I did notice a couple things. What looked like a celestial map taped to the front of the fridge, a circle drawn in red over a cluster of little specks with a date and time scrawled above. The corner of the living room with three oversized, soft-looking cat beds, a tiny blanket on each. Five different types of ground coffee on the kitchen counter, all half-used and neatly rolled shut.

It wasn’t what I expected.

Though to be fair, I didn’t let myself expect anything out of Beckett. Besides my game of picturing him in random places, perplexed by mint green succulent vases and fruit arrangements, I hardly let myself consider him at all. Remembering is a slippery slope into wanting, and I’ve built too much for myself to get distracted by a gorgeous man with tattoos and very large hands.

I suppose that doesn’t matter much now, though. I’m one big ball of distraction.

“Have you checked your accounts yet?”

A spike of anxiety turns my palms hot. “No. How bad is it?”

I don’t think I’ve ever gone more than four hours without posting, a compulsion to always be one step ahead. Josie hums and I hear the click of a mouse as she does something on her computer. “Not bad. You are causing quite the stir though. I saw a couple blogs asking where you were. You have a whole Where in the World is Evelyn St. James thing going for you right now.”

“I’m sure Sway is pleased.”

“As much as they can be with their internet darling on lockdown.” She makes an interested sound under her breath, another couple of clicks. “I meant to tell you, I’m sorting through some of your inboxes while you’re out. It looks like Sway has been screening some messages. Do you plan on posting at all while you’re there, or is it a full blackout?”

“I haven’t decided yet.” This is supposed to be a step back from work. I’m not sure scrolling through my accounts and posting random content is going to help with the perspective I want to find. I don’t want to do anything until it feels good again.

But I have found myself itching to swipe open my camera. It’s a reflex, a habit formed over close to a decade of sharing my life with millions of strangers. I wanted to snap a picture when I opened the bedroom door this morning, all four cats sitting in a line, staring up at me with their tiny heads tilted in quiet consideration. When I stepped off the front porch, the sun a brilliant, beautiful orange in the sky, everything glowing at the edges. When I wandered down the narrow alley on my way here, floral vines criss-crossed back and forth between the buildings, a canopy of blossoming flowers and drifting petals. The scent of honeysuckle tickling my nose.

“You don’t have to do anything at all,” Josie tells me over the phone. “You’re on a break for a reason. I don’t even remember the last time you took a true vacation.”

“I know,” I smooth my thumb over the edge of the cup. “But maybe it would help if I tried just telling stories again. That’s how we started all of this, isn’t it?”

No pressure. No expectations. Just me, talking to people. Listening again.

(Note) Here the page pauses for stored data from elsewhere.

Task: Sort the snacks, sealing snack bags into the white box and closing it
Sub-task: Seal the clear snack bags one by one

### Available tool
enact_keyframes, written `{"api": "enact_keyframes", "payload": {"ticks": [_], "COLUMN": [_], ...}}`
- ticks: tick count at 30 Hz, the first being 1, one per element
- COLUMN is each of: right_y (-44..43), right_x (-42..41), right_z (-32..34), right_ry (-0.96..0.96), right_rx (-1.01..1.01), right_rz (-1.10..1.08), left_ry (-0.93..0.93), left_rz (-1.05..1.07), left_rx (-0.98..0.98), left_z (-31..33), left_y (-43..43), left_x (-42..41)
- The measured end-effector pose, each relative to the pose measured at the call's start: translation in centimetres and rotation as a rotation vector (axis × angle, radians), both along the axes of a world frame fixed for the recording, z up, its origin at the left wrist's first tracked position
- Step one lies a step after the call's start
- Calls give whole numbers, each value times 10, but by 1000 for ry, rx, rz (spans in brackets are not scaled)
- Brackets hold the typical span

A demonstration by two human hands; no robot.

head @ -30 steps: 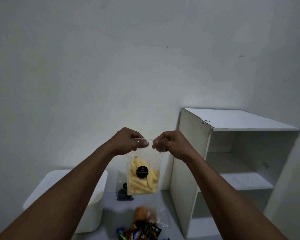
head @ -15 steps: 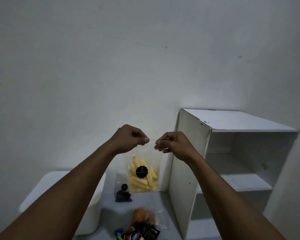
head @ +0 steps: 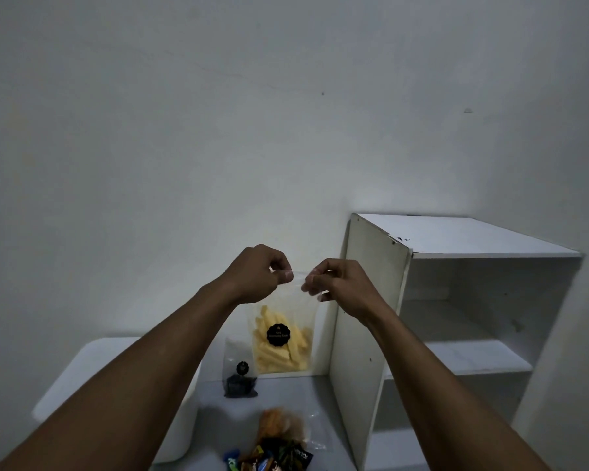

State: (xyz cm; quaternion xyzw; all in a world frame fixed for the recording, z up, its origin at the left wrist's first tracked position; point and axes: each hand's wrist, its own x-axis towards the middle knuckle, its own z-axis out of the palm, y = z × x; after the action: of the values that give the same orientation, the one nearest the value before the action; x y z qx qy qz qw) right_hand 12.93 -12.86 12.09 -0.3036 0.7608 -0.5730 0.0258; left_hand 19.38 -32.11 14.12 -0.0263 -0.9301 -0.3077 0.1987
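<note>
A clear bag of yellow stick snacks (head: 281,341) with a round black label hangs in the air in front of the wall. My left hand (head: 257,273) pinches the top edge at its left end. My right hand (head: 337,283) pinches the same edge at its right end, close to the left hand. The white box (head: 92,375) stands at the lower left with its lid on, partly hidden by my left forearm.
A small clear bag with dark contents (head: 240,379) stands on the surface behind. A bag of orange snacks (head: 279,423) and several small colourful wrapped sweets (head: 269,458) lie at the bottom. A white open shelf unit (head: 456,317) fills the right side.
Both hands have moved closer together along the bag's top edge. The bag hangs much as before, and the view has shifted slightly.
</note>
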Motion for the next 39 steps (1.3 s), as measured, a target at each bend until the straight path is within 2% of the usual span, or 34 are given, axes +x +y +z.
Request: {"api": "enact_keyframes", "payload": {"ticks": [3,8,13,19,24,31,36,39], "right_y": [-4,-7,-6,-15,-16,-29,-30,-28], "right_x": [2,3,1,4,4,10,8,5], "right_z": [1,1,0,1,-1,5,9,10], "right_ry": [-9,100,70,99,79,113,92,91], "right_rx": [26,57,-34,70,10,94,15,32], "right_rz": [37,-11,-30,2,-52,-5,-31,-34], "left_ry": [-5,27,53,35,53,35,140,117], "left_rz": [40,39,13,40,28,44,53,5], "left_rx": [-12,-1,26,21,88,77,218,356], "left_z": [-1,-4,-4,-3,-5,-5,-7,-9], "left_y": [1,1,-7,-9,-14,-16,-27,-43], "left_x": [-3,-3,4,4,9,10,15,18]}}
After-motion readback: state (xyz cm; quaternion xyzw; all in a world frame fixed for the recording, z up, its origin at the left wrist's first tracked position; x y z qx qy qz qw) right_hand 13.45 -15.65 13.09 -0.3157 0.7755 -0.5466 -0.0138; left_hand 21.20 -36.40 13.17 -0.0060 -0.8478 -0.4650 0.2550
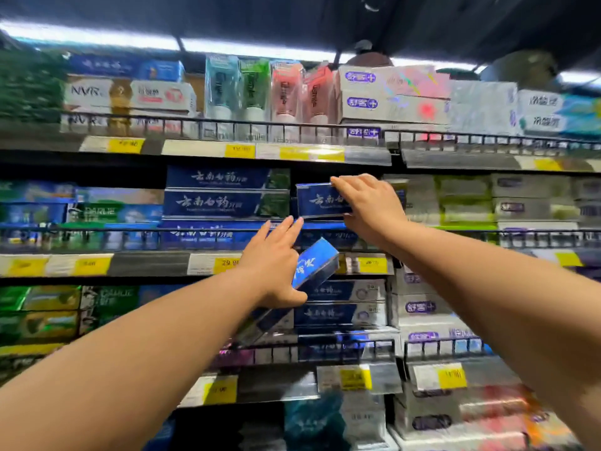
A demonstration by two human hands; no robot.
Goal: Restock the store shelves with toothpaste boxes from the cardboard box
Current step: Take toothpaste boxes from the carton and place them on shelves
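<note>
My right hand (369, 203) grips a dark blue toothpaste box (320, 200) by its right end and holds it level on the middle shelf, beside a stack of matching blue boxes (224, 198). My left hand (271, 262) holds a second blue toothpaste box (313, 263) tilted below the shelf rail, thumb under it, while its straight fingers reach up toward the first box. The cardboard box is out of view.
A black wire rail (130, 231) runs along the middle shelf's front edge, with yellow price tags (227, 263) beneath. Shelves above and below hold more toothpaste boxes (393, 96) and tubes (253, 89). White and green boxes (465, 198) stand right of my right hand.
</note>
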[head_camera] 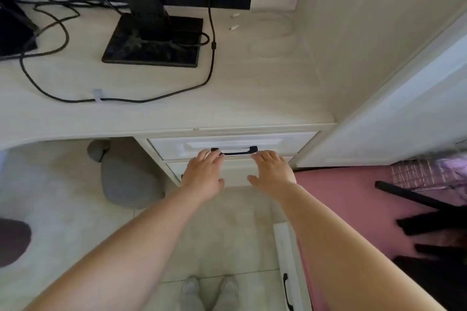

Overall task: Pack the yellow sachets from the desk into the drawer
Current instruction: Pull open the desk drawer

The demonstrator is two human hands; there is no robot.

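Observation:
The white top drawer sits pushed in under the desk edge, with a black handle on its front. My left hand reaches up with straight fingers, its fingertips at the left end of the handle. My right hand is spread flat beside it, fingertips just below the handle's right end. Neither hand holds anything. No yellow sachets show on the desk or anywhere else in view.
A black monitor stand and looping black cables occupy the desk's left and middle. A lower drawer stands pulled out by my right arm. Grey slippers lie on the floor under the desk. A pink surface is at right.

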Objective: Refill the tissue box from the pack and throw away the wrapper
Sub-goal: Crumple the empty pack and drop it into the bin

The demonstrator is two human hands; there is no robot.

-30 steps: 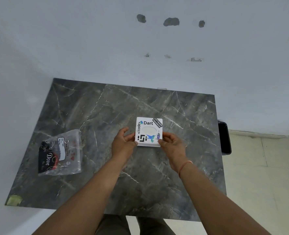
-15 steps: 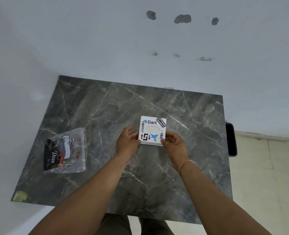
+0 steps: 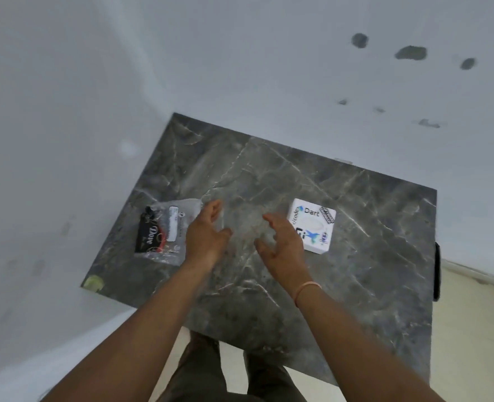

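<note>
Both hands, left (image 3: 203,236) and right (image 3: 283,245), hover with fingers spread and empty between the wrapper (image 3: 164,232) at the bench's (image 3: 370,271) left and the box (image 3: 312,224) at right; the wrapper looks light, crinkly, slippery, best pinched at an edge.

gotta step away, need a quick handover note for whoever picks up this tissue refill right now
Left hand: open, empty, over the wrapper's right edge.
Right hand: open, empty, just left of the tissue box.
Tissue box: flat on the marble table, nobody holding it.
Wrapper: lying at the table's left side.
Whether the box is refilled cannot be told.
Left: throw away the wrapper.
</note>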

“I don’t think it would hurt,” she offers. “But please give yourself a break. Drink a latte.” She pauses for a second. “Find out if the man owns gray sweatpants.”

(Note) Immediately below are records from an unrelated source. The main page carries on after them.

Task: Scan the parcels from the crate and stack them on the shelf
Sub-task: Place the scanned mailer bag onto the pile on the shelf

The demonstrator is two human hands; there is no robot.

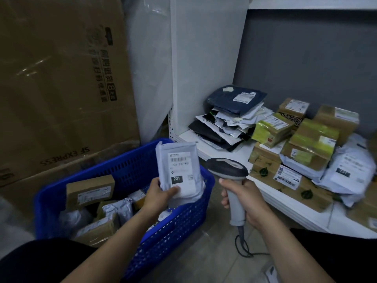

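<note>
The left hand (pixel 161 194) grips the flat grey plastic mailer parcel (pixel 177 170) upright, label facing up; just beside it, the right hand (pixel 244 198) clenches the grey handheld barcode scanner (pixel 228 170).

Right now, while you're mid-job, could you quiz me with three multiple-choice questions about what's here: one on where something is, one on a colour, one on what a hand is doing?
1. Where does the dark blue bag lie?
A. In the crate
B. On top of the pile of mailers on the shelf
C. On the floor

2. What colour is the crate?
A. Blue
B. Red
C. Green

3. What is the left hand doing?
A. Hanging empty
B. Gripping the scanner
C. Holding a white parcel, label facing the camera

Answers:
1 B: it crowns the mailer stack in the shelf's back corner.
2 A: its perforated walls are blue.
3 C: its fingers clasp the parcel's lower end, and it is the right hand that grips the scanner.
</note>
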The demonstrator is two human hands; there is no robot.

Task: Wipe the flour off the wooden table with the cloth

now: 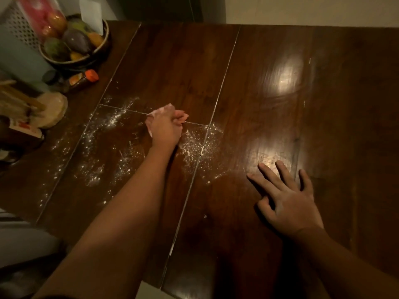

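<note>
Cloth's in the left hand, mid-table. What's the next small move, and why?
Probably draw the left hand, which grips the bunched cloth, slightly right and back toward the near edge, through the flour patch over the plank seam. That patch lies right beside the hand, and the right hand rests flat on the wooden table farther right, out of the way.

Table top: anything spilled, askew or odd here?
Yes. Flour is spilled in scattered patches across the wooden table, on both sides of the left hand, which grips the cloth. At the far left, an orange-capped bottle appears to lie on its side instead of standing.
</note>
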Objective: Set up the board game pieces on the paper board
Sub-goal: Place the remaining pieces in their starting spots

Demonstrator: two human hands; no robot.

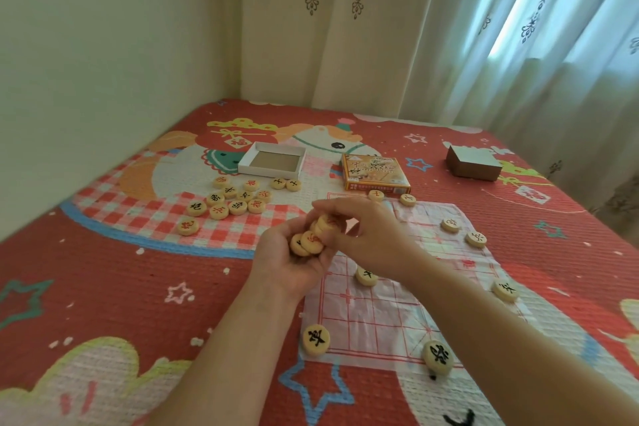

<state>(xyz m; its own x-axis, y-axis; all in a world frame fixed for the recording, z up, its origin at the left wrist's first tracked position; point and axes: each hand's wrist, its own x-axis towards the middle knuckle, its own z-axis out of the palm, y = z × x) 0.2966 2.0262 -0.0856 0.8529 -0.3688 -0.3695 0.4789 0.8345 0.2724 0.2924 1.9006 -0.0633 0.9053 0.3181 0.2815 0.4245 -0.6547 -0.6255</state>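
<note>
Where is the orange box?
Head view: the orange box lies flat on the bedspread, just past the paper board's far edge, right of the open white tray.

The discs [313,235] in the left hand [287,256] look like pale wood, smooth with a slight sheen. Under the right hand [370,239] the board [380,318] is thin crinkly paper, kinda see-through. The bed cover [121,287] around both is nubby matt cloth. Past the hands, the tray [247,162] is matt white card, printed box [375,174] a bit glossier.
</note>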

A laugh bursts out of me and half of the people in the cafe turn to look. This feels normal, the attention from strangers. When I was younger, it was exciting. I remember the first time someone recognized me in public. I was at the grocery store examining oranges and a young woman with bright blue hair came up to me and asked if I was Evelyn St. James. She saw my video about the Bagby Hot Springs and took a trip with her friends. I remember being overwhelmed. Flattered. Exceedingly delighted.

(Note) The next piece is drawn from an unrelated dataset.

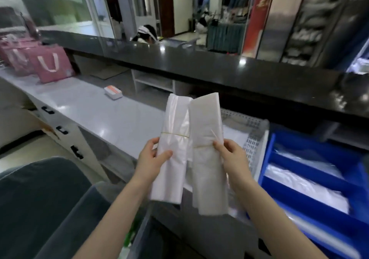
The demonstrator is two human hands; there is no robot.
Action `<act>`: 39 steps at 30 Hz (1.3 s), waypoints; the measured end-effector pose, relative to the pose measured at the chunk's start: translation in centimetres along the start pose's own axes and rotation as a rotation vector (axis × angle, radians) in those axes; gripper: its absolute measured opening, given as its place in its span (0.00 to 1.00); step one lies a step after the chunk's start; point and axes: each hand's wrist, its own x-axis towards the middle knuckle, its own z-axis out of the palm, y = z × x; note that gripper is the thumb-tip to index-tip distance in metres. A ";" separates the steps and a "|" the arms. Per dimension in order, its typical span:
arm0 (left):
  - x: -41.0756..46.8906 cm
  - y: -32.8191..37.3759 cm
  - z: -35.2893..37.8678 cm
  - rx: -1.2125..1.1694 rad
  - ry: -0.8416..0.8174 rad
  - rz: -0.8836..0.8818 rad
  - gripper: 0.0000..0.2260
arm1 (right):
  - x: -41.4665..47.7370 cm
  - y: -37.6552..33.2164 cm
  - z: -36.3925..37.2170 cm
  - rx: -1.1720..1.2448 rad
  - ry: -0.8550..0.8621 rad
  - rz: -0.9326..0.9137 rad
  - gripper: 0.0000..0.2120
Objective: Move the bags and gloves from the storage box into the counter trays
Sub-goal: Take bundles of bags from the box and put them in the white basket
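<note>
Your left fingers [162,155] and right fingers [217,146] each grasp a banded bag bundle, left bundle [173,149], right bundle [207,149], held upright side by side above the counter [111,115]; the white tray [253,143] and blue tray [267,171] lie just right, nearer your right hand.

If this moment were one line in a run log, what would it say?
left hand: holds left bag bundle | right hand: holds right bag bundle | position: above white tray | blue tray: holds plastic
</note>
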 end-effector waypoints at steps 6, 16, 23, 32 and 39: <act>7.0 1.2 8.0 0.025 -0.220 -0.014 0.13 | 6.4 0.2 -5.3 0.025 0.272 0.116 0.11; 16.0 -3.1 17.5 0.074 -0.456 -0.182 0.17 | 14.9 4.5 -6.1 -0.215 0.589 0.275 0.17; 19.2 -7.1 17.2 0.590 -0.458 0.067 0.31 | 16.6 8.2 -5.1 -0.141 0.552 0.561 0.09; 16.3 -8.5 18.8 0.844 -0.789 0.411 0.37 | 17.8 7.7 -5.2 -0.325 0.320 0.466 0.11; 16.1 -8.1 18.7 0.685 -0.664 0.329 0.42 | 19.7 7.2 -4.3 -0.283 0.290 0.573 0.10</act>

Now though, the attention feels a bit like sun-warmed skin, just shy of a burn. A hot prickle of awareness and an itch that doesn’t feel right to scratch. My eyes snag on my waitress in the corner, huddled together with a table full of teenagers. Their gazes scatter as soon I make eye contact and I bite my bottom lip against a smile. I give them a little wave and they collapse into furious whispers. One brave girl with thick black glasses and her hair in braids waves back.